Excerpted records:
* * * *
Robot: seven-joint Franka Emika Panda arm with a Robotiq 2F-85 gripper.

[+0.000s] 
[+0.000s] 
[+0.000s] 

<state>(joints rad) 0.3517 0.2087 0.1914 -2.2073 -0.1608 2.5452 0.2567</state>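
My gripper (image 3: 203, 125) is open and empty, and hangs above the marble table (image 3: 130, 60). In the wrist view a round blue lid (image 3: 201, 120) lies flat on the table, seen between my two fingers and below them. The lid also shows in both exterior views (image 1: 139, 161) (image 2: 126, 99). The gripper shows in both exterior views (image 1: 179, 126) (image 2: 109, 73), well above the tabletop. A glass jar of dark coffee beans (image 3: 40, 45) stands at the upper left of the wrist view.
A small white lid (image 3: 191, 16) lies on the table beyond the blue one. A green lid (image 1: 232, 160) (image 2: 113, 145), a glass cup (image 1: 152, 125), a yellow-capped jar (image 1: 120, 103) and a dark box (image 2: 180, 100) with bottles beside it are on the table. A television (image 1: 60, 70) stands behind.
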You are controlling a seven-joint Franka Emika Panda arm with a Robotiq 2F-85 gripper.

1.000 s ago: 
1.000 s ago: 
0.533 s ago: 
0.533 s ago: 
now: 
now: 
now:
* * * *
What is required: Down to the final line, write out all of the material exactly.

Answer to this exercise:
Robot: seven-joint Franka Emika Panda arm with a Robotiq 2F-85 gripper.

[+0.000s] 
[+0.000s] 
[+0.000s] 

<state>(joints rad) 0.3517 0.2087 0.1914 -2.2073 -0.1608 2.5452 0.2567</state>
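My gripper (image 3: 203, 125) is open and empty, and hangs above the marble table (image 3: 130, 60). In the wrist view a round blue lid (image 3: 201, 120) lies flat on the table, seen between my two fingers and below them. The lid also shows in both exterior views (image 1: 139, 161) (image 2: 126, 99). The gripper shows in both exterior views (image 1: 179, 126) (image 2: 109, 73), well above the tabletop. A glass jar of dark coffee beans (image 3: 40, 45) stands at the upper left of the wrist view.
A small white lid (image 3: 191, 16) lies on the table beyond the blue one. A green lid (image 1: 232, 160) (image 2: 113, 145), a glass cup (image 1: 152, 125), a yellow-capped jar (image 1: 120, 103) and a dark box (image 2: 180, 100) with bottles beside it are on the table. A television (image 1: 60, 70) stands behind.
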You are controlling a seven-joint Franka Emika Panda arm with a Robotiq 2F-85 gripper.

1.000 s ago: 
1.000 s ago: 
0.533 s ago: 
0.533 s ago: 
now: 
now: 
now:

This exercise is now finished, and nothing remains to add.